After almost a decade, however, both companies and the operating environment have evolved. They are now striving for the maturity of science with large established teams established in accordance with established industry standards. Urgent wage demand has shifted to problem solvers and critical thinkers who understand the company, the industry concerned, and its stakeholders. The ability to navigate a few software packages or regurgitate a few lines of code is no longer sufficient, and a computer science professional will not define the ability to encode. This is evidenced by the lack of code, the growing popularity of autoML solutions such as Data Robot, Rapid Miner and Alteryx.
What does this mean?
Data researchers will become extinct after 10 years (give or take) or at least the role title is.
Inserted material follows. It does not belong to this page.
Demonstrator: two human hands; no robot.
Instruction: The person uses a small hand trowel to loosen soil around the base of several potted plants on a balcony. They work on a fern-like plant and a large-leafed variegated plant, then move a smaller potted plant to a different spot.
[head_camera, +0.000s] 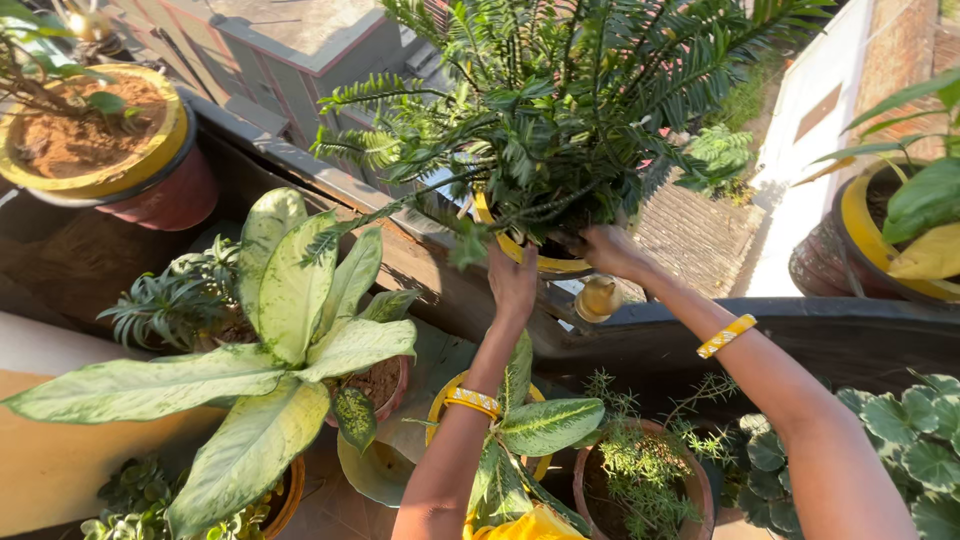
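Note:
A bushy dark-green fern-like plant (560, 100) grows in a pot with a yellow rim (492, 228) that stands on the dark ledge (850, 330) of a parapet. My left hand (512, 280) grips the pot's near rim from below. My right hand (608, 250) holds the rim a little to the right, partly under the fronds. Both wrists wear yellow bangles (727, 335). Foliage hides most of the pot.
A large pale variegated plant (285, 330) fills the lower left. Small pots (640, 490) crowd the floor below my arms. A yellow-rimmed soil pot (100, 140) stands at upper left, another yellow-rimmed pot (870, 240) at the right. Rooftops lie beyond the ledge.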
In the future, the skill package, collectively known as science, will carry a new generation of knowledgeable business experts and subject matter experts who will be able to get analysis with their deep domain, whether they can code or not. Their names reflect their expertise rather than the means by which they demonstrate it, whether they are compliance experts, product managers, or investment analysts. We don’t have to look far back to find historical precedents. At the time of the introduction of the spreadsheet, data entry experts were highly sought after, but today, as Cole Nussbaumer Knaflic (author of “Storytelling With Data”) aptly points out, skill in a Microsoft Office application is the minimum requirement. In the past, the ability to touch a type with a typewriter was considered a specialty, but due to the availability of personal computing, it has also been assumed.
Finally, for those considering a computing career or starting their studies, it can be helpful to constantly return to the Venn chart you will no doubt encounter. It describes data science as the interface between statistics, programming, and industry information. Despite the fact that each has an equal share of the cutting area, some may require greater weighting than others.
Disclaimer: The views are my own, based on my observations and experiences. That’s ok, if you don’t agree, a productive discussion is welcome.
Bio: Mikhail Mew is a researcher, investor, and data scientist as well as a curious observer who offers ideas and insights on the intersection of investment and machine learning.
Original. Re-posted with permission.